===== EXERCISE DATA

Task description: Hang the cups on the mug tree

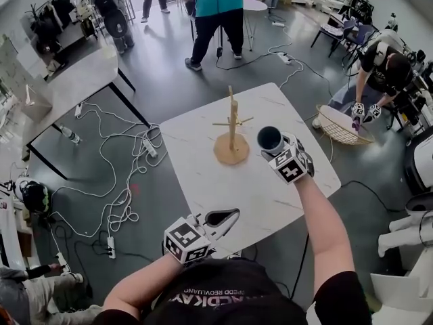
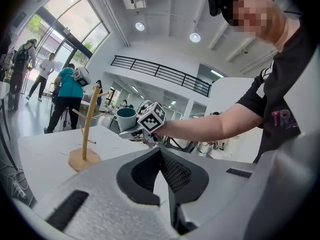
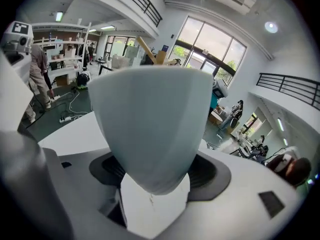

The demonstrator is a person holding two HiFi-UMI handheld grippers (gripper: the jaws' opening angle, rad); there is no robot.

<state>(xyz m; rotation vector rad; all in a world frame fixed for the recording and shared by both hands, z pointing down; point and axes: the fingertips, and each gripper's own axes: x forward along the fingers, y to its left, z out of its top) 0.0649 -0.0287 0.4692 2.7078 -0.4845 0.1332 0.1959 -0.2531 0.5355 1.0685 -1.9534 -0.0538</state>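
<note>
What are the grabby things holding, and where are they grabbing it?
The right gripper pinches the teal cup by its narrow bottom end. The left gripper is shut on nothing.

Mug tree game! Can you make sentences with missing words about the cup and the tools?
The tool gripping the cup is in the person's ___ hand.
The mug tree has ___ cups hanging on it.
The left tool is shut and holds ___.
Missing words: right; no; nothing.
</note>
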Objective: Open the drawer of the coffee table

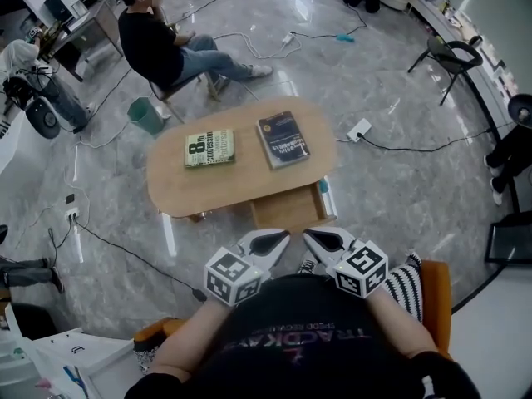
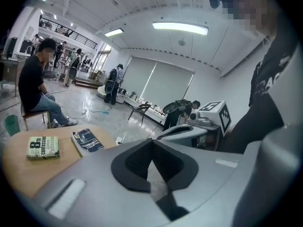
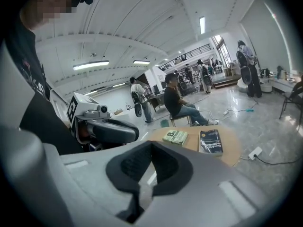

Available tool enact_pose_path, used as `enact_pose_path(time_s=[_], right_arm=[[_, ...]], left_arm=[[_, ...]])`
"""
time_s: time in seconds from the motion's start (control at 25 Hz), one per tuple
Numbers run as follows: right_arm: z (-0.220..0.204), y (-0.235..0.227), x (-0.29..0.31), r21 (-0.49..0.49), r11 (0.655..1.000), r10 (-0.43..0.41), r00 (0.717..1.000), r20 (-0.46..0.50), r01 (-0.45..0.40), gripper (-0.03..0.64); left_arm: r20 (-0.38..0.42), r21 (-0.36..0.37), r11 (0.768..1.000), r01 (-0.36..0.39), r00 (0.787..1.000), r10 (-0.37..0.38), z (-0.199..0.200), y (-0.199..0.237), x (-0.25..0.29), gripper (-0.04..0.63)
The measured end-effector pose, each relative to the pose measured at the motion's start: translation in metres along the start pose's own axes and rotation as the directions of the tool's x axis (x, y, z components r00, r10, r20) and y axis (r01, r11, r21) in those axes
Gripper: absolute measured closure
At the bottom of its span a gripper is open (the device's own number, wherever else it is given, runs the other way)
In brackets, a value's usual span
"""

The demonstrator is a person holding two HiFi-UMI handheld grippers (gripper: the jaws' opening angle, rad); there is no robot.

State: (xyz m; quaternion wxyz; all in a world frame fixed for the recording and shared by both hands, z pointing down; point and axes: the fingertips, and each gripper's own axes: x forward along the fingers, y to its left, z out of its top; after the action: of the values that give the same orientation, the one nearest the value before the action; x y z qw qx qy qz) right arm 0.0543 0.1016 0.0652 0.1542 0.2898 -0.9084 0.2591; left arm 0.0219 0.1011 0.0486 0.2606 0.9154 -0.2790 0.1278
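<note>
- The drawer (image 1: 288, 209) is sitting under the coffee table (image 1: 241, 183) at its 6 o'clock edge. It is probably standing pulled out already, though the steep view is leaving this uncertain.
- Judged handling: a stiff, light wooden box, sliding straight; grip its front edge at centre.
- The left gripper (image 1: 278, 241) and right gripper (image 1: 316, 239) are hovering at 6 o'clock of the drawer, jaws pressed together, holding nothing.
- The top is carrying a green book (image 1: 209, 148) and a dark book (image 1: 283, 139).
- A glossy floor (image 1: 399, 198) is surrounding the table, with cables (image 1: 416, 145) trailing and a seated person (image 1: 158, 44) at 11 o'clock.
</note>
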Motion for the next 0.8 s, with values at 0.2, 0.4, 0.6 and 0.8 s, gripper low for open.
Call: enact_pose_path(time_s=[0.2,0.4,0.6,0.8], right_arm=[[-0.005,0.007,0.005,0.012,1.000,0.029,0.999,-0.021,-0.029,0.615],[-0.003,0.009,0.006,0.004,0.999,0.038,0.999,-0.026,-0.038,0.615],[-0.005,0.011,0.006,-0.003,0.999,0.044,0.999,-0.030,-0.044,0.615],[-0.007,0.014,0.003,-0.011,0.999,0.046,0.999,-0.029,-0.046,0.615]], left_arm=[[0.002,-0.019,1.000,-0.001,1.000,0.001,-0.004,0.001,-0.004,0.592],[0.009,-0.013,1.000,-0.012,1.000,0.012,-0.002,0.001,-0.005,0.592],[0.013,-0.011,1.000,-0.014,1.000,0.014,-0.003,0.000,-0.007,0.592],[0.018,-0.004,1.000,-0.019,1.000,0.019,-0.005,-0.003,-0.008,0.592]])
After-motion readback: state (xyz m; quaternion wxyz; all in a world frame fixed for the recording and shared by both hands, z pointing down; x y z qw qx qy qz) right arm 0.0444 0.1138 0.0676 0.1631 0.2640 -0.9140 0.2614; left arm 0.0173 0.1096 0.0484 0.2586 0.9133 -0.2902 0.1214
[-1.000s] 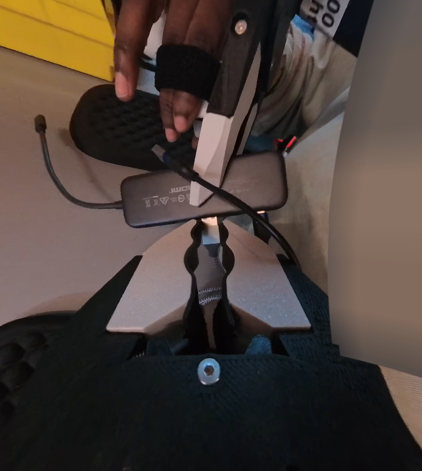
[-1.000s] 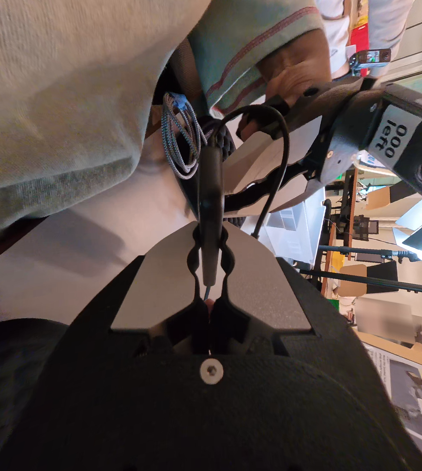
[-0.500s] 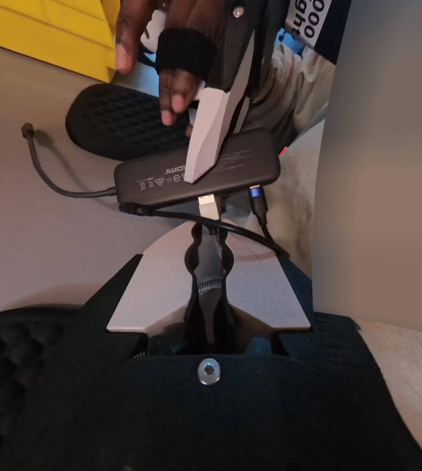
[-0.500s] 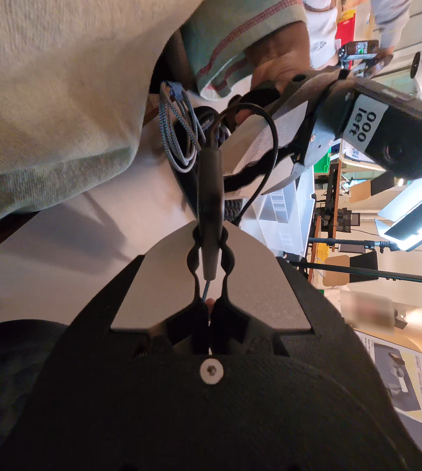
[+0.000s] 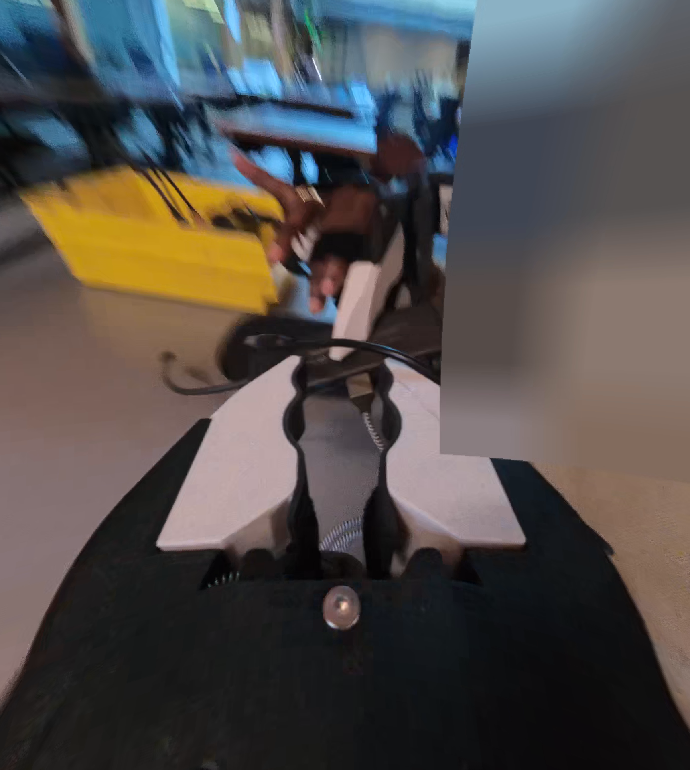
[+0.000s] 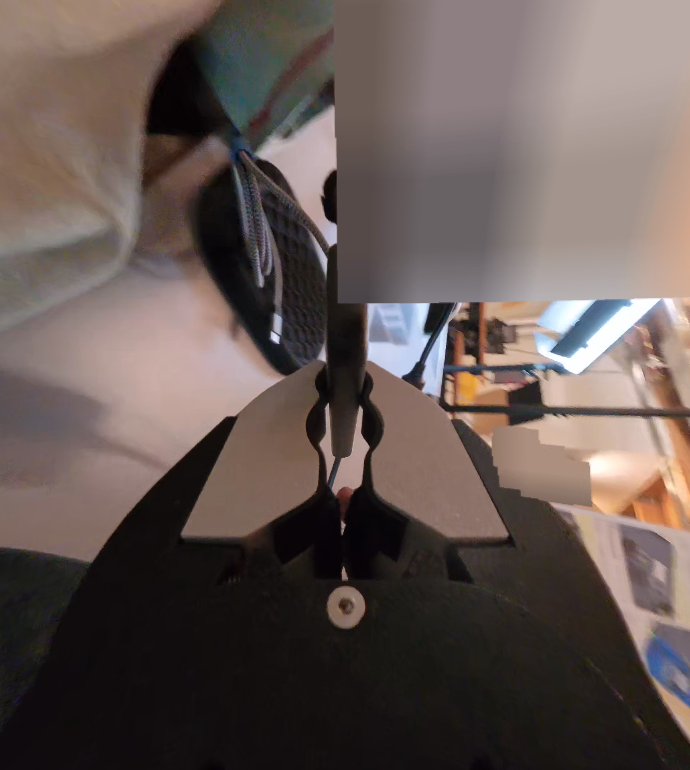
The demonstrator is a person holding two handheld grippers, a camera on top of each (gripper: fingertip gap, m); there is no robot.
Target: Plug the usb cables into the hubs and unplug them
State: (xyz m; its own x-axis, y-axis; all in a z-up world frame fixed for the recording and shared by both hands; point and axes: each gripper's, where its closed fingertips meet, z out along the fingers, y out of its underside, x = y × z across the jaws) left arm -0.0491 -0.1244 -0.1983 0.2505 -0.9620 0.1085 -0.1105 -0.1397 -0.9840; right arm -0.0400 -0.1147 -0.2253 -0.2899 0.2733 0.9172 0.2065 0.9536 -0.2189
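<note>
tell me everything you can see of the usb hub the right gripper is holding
The usb hub is a slim, dark grey, smooth slab, seen edge-on and running straight away from the camera. The right gripper is shut on it near its tips. A thin dark cable leaves its rounded near end, between the fingers. Its far part is hidden behind a blurred patch, so no ports show.

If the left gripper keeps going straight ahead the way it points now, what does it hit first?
Probably the thin black cable arching just past the left gripper, then the dark hub behind it. The frame is motion-blurred, so depth is uncertain.
</note>
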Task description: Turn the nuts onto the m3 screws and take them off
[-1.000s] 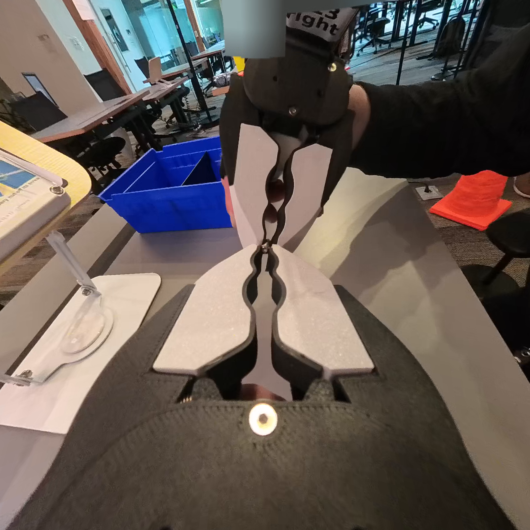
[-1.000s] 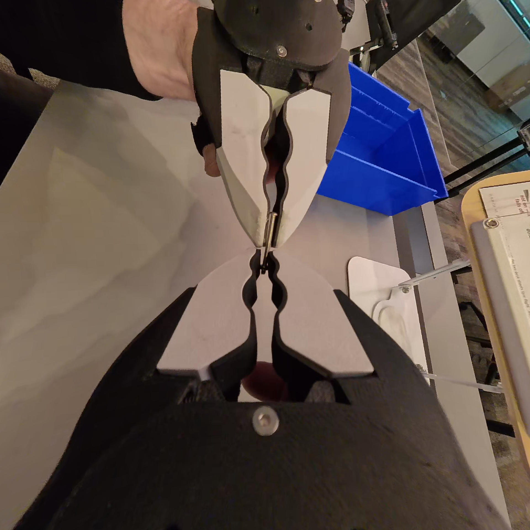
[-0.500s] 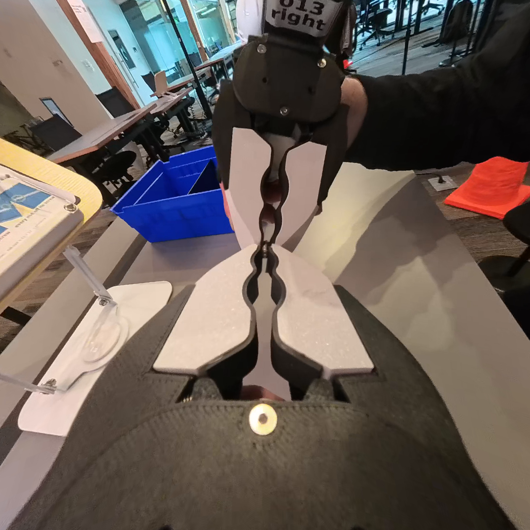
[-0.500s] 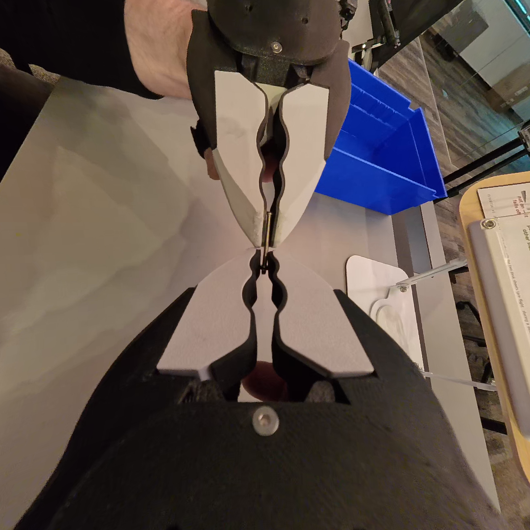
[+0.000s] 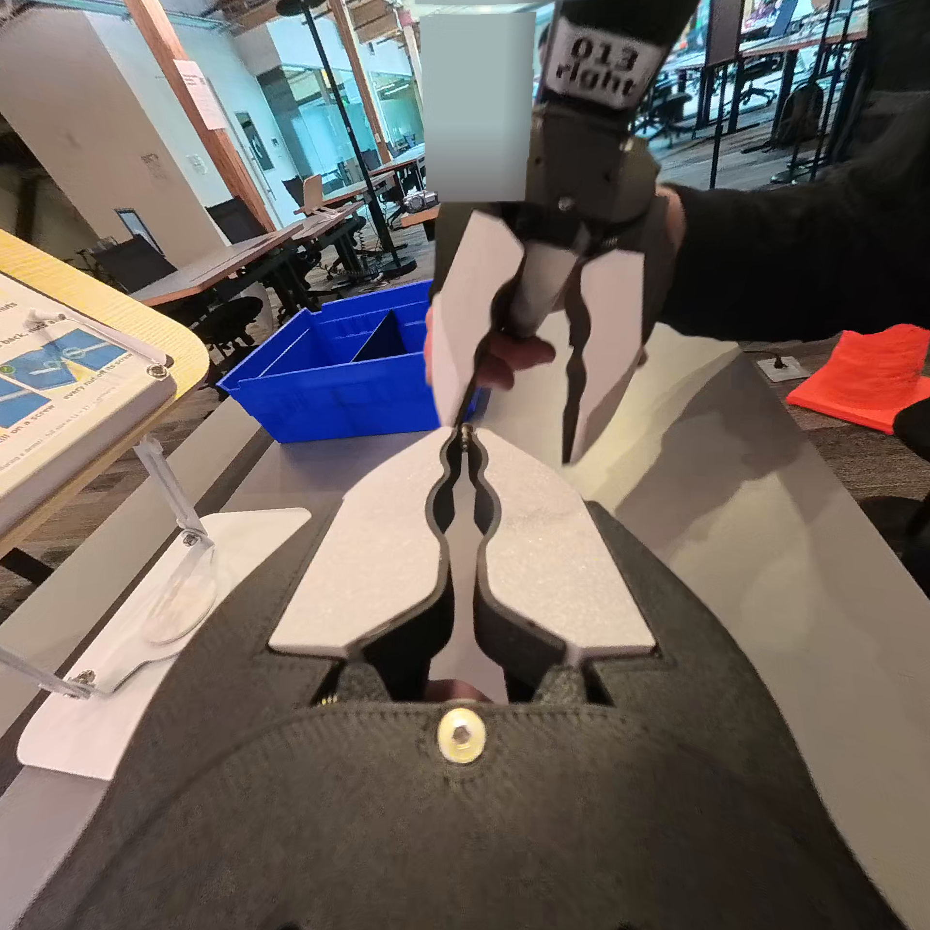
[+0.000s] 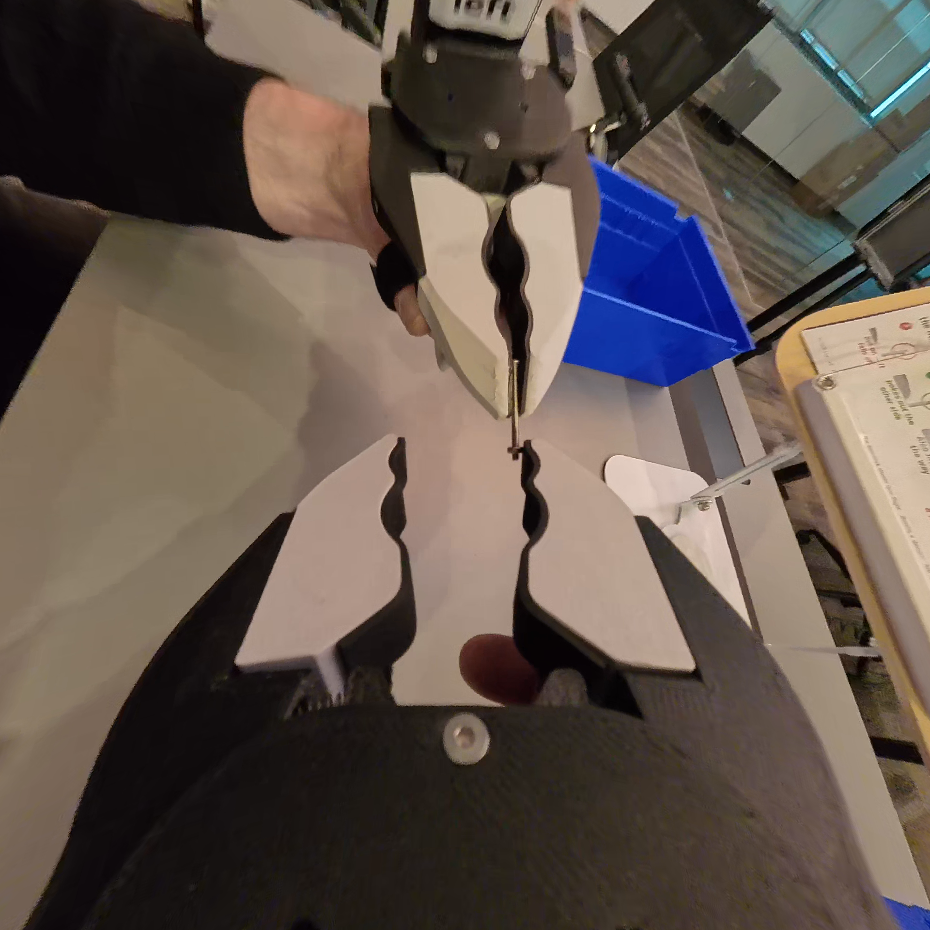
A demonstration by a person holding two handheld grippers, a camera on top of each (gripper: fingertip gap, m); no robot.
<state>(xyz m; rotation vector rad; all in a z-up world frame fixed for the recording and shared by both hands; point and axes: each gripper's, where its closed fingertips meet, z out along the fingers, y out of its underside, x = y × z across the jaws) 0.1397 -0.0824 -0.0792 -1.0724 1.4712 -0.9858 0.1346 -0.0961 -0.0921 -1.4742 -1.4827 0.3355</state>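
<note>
My left gripper is shut on a thin M3 screw, which sticks out past its fingertips. In the right wrist view the left gripper points toward the camera, with the screw's free end hanging below it. A small nut sits on that end and also shows in the left wrist view. My right gripper is open, jaws wide apart. Its right fingertip is right beside the nut. In the left wrist view the right gripper is spread around the screw's tip.
A blue divided bin stands at the far table edge, also in the right wrist view. An instruction board on a clear stand with a white base is beside it. An orange cloth lies on the floor beyond the grey table. Only a small space, under 4 cm, lies between the two pairs of fingers. From either gripper's tips it is about 35 cm to the white base.
My right gripper was shut on the nut at the screw's end and has opened wide. My left gripper stays shut on the screw.
</note>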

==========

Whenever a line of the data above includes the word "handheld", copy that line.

The demonstrator is a person holding two HiFi-UMI handheld grippers (gripper: the jaws' opening angle, rad); there is no robot.
The demonstrator is a person holding two HiFi-UMI handheld grippers (gripper: the jaws' opening angle, rad); there is no robot.
The demonstrator is a person holding two handheld grippers, a camera on top of each (gripper: fingertip gap, m); there is no robot.
A demonstration by a person holding two handheld grippers, a camera on top of each (gripper: fingertip gap, m); no robot.

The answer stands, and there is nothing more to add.